Experience hath shewn, that even under the best forms of government those entrusted with power have, in time, and by slow operations, perverted it into tyranny. – Thomas Jefferson
As the IRS scandal continues to develop and the outrageous abuses become manifest in the public conscience, the calls for firings, prosecutions, and “house cleaning” will grow as well. Yet missing from this debate, as is the case every time one of these abuse of power scandals breaks out, is a serious discussion about the power itself.
Even if the president and Congress agreed today that the rot within the IRS culture was so deep and pervasive that every last IRS employee had to be fired and replaced, the abuses would continue and expand. And this is before the new powers granted to the IRS under Obamacare are even brought to bear.
Why? Because the abuse doesn’t follow from “a few bad apples," it flows from the system itself, which incentivises those acting within it to use the power they have. This was the greatest fear of the Founding Fathers. It is why we learned about checks and balances in high school civics (the federal education system still teaches civics, right? No? Well, if you’re old enough to have learned basic facts about the US government, you’ll remember that.)
As the Jefferson quote above illustrates, they understood that no man aught to have power over another so that he might pursue his own interest at the expense of his fellow. They believed in the system of negative rights, the rights of free people are the rights to be free from tyranny; the only legitimate functions of government are the defense of the life, liberty and property of its citizens.
They disseminated power between the legislative, executive, and judicial branches, but gave very little power to the federal government at all. The Constitution contains only 17 specific and unique powers to which the federal government is responsible. All other power is dispersed across a vast network of state and local governments and, as the Tenth Amendment so powerfully affirms, “To the People.”
American Constitutional Republicanism has lasted as long as it has because of a system of divested power that prevents any one agency or person from wielding enough of it to undermine the ultimate autonomy of individual citizens en masse.
But over time, power, like waves beating on even the hardest rocks, has eroded those barriers and flowed away from the people, the localities, the states and even the federal judicial and Congress to become centralized in an executive branch that would rightly horrify Thomas Jefferson; as it should horrify all of us.

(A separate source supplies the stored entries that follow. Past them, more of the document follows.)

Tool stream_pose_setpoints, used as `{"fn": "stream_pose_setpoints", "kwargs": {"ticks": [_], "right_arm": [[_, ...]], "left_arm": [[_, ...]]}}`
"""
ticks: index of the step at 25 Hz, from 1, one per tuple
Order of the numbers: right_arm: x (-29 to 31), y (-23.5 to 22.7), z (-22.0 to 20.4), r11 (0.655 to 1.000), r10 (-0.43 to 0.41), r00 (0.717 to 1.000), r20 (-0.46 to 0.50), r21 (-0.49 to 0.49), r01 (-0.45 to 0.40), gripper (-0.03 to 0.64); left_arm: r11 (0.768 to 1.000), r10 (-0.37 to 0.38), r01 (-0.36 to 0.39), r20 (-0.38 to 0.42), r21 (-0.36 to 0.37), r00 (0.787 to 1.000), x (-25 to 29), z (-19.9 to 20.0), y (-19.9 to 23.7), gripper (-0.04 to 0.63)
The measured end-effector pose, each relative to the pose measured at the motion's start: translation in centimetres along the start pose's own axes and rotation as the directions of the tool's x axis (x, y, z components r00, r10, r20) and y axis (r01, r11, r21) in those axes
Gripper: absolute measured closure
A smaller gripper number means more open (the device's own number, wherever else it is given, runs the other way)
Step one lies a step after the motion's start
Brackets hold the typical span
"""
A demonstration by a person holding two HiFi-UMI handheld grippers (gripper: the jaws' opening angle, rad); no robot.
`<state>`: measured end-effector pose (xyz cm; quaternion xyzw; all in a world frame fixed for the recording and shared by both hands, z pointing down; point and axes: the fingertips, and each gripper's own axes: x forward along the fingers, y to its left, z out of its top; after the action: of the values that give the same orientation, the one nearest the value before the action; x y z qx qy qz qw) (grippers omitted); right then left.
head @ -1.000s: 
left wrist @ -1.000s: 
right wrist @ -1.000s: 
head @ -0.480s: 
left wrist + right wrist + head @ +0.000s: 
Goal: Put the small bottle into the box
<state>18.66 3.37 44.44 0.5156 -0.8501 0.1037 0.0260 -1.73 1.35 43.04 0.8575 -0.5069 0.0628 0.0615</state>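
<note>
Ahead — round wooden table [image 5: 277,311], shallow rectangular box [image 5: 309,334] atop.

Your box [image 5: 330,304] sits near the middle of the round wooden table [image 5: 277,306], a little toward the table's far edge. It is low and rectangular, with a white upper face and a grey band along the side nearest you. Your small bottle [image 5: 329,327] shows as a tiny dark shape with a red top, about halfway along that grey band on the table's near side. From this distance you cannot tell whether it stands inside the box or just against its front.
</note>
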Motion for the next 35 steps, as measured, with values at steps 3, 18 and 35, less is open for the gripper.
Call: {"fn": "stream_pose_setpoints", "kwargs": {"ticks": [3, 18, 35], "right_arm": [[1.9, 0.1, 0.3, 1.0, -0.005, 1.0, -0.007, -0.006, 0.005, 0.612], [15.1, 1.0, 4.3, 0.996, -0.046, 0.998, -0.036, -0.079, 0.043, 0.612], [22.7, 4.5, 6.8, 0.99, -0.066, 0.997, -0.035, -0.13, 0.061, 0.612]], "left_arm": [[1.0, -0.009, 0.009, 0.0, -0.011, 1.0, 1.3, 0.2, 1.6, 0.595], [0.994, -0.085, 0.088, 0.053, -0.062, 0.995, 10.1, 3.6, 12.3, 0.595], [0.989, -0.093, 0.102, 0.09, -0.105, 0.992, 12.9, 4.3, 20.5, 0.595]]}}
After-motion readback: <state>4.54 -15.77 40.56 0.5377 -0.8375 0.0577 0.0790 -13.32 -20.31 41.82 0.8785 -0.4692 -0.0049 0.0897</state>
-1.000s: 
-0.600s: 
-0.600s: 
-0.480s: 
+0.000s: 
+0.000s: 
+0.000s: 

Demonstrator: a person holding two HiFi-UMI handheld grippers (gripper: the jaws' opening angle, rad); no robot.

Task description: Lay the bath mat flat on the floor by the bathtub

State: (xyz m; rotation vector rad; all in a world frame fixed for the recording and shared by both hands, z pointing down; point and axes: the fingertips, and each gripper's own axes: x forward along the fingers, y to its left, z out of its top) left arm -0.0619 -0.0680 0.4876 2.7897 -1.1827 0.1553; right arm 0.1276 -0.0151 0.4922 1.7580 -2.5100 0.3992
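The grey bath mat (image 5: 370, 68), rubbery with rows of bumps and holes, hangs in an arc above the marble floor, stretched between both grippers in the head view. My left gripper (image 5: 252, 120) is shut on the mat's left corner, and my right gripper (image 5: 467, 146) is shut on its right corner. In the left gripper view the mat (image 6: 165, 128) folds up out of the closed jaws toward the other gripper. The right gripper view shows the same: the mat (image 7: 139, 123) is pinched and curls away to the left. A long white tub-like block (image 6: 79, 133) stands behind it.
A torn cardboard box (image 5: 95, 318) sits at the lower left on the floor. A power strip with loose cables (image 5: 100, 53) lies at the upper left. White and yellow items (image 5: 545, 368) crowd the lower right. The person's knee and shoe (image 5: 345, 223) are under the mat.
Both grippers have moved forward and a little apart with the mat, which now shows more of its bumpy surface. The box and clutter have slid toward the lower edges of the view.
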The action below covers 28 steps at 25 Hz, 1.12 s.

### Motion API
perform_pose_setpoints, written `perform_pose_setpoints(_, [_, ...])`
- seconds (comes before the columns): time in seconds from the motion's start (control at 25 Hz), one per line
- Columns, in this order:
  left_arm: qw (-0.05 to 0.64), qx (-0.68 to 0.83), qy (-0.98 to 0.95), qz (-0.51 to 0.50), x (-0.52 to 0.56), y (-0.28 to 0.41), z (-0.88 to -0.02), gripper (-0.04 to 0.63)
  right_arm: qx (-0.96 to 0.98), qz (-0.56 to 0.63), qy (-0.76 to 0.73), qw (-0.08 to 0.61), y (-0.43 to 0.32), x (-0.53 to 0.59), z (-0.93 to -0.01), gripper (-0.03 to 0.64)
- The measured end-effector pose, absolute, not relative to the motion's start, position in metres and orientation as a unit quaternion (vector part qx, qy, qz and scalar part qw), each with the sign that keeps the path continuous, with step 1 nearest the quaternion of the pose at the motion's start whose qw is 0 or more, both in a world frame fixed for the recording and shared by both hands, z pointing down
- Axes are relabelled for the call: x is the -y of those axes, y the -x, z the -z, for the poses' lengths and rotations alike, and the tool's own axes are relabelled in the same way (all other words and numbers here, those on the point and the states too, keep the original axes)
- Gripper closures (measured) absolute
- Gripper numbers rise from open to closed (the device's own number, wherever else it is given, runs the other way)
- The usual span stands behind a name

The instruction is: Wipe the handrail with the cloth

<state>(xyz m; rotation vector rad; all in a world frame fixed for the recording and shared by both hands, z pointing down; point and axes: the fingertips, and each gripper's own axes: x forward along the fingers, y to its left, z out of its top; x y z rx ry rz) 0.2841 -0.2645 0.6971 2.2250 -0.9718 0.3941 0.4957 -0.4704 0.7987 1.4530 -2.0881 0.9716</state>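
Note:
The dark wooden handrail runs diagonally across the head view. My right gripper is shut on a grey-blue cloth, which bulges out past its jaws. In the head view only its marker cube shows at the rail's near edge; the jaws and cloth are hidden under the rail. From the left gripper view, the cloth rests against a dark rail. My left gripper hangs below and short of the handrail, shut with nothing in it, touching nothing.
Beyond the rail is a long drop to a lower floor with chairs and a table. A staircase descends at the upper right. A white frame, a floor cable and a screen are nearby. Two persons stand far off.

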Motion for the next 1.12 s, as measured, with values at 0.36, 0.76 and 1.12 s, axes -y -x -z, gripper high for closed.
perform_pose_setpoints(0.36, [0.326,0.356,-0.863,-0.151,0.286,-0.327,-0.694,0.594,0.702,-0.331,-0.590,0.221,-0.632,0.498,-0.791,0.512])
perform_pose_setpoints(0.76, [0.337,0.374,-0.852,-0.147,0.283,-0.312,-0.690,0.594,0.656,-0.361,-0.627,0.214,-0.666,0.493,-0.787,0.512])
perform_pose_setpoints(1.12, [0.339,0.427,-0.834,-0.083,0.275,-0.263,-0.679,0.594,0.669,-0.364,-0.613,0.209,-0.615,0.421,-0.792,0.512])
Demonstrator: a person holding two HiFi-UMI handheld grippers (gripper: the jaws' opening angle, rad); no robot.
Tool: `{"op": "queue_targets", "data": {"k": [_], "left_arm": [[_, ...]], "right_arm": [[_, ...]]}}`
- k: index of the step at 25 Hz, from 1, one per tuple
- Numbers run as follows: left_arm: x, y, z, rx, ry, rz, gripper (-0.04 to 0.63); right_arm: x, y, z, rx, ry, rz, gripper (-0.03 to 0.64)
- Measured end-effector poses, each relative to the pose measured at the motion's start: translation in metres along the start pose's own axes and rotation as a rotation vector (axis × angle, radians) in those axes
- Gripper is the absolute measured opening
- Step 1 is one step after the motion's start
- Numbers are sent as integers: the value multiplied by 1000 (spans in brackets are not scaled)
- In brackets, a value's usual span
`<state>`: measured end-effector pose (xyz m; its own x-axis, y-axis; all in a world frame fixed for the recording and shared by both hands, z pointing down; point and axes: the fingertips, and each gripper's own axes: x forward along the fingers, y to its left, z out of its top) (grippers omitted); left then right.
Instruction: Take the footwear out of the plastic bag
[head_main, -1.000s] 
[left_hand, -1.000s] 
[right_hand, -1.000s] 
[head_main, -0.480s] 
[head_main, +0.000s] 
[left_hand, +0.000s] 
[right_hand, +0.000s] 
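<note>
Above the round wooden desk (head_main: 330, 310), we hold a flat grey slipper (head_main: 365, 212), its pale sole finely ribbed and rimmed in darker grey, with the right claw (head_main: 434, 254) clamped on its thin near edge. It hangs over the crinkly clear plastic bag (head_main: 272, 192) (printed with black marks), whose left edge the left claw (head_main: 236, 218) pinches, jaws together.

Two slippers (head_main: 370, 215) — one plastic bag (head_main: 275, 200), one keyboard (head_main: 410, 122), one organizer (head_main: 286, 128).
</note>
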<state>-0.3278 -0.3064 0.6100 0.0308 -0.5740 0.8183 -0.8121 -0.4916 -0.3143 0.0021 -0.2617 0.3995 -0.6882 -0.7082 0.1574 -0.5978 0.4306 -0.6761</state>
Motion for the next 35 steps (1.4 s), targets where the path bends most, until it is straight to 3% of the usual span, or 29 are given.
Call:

Jefferson also wrote, “In questions of power, let no more be heard of confidence in man, but bind him down from mischief by the chains of the Constitution.”
President Thomas Jefferson (FILE)
Jefferson had a unique insight on human psychology. He understood that every man seeks to improve himself from moment to moment, to have more tomorrow than he has today. He understood that no system could change human nature and the effect of this rational interest seeking, aggregated over time, was to weaken those chains and lead some men to abuse others for his own ends. He understood that government was the mechanism and expression of the abuse that logically and inevitably follows from man's avarice.
Almost every one of us will find some part of the federal beast that we will defend. For the right, it is often the standing military with its wealth and freedom destroying adventurism; or fascist corporatism, to the left it is social welfare with its wealth and freedom destroying paternalism; or religious-like devotion to the goodness of the State and its figurehead, but we need to understand that whether it is the IRS, the Marines, or Medicare, we are all trading in our liberty for shackles by consent.
So when the heads of a few bureaucrats are offered up in mock sacrifice to an outraged public, let us all bear in mind that it is just a show, bread and circus, to distract from the growing threat of tyranny that will not pause in contemplation of its own inevitability.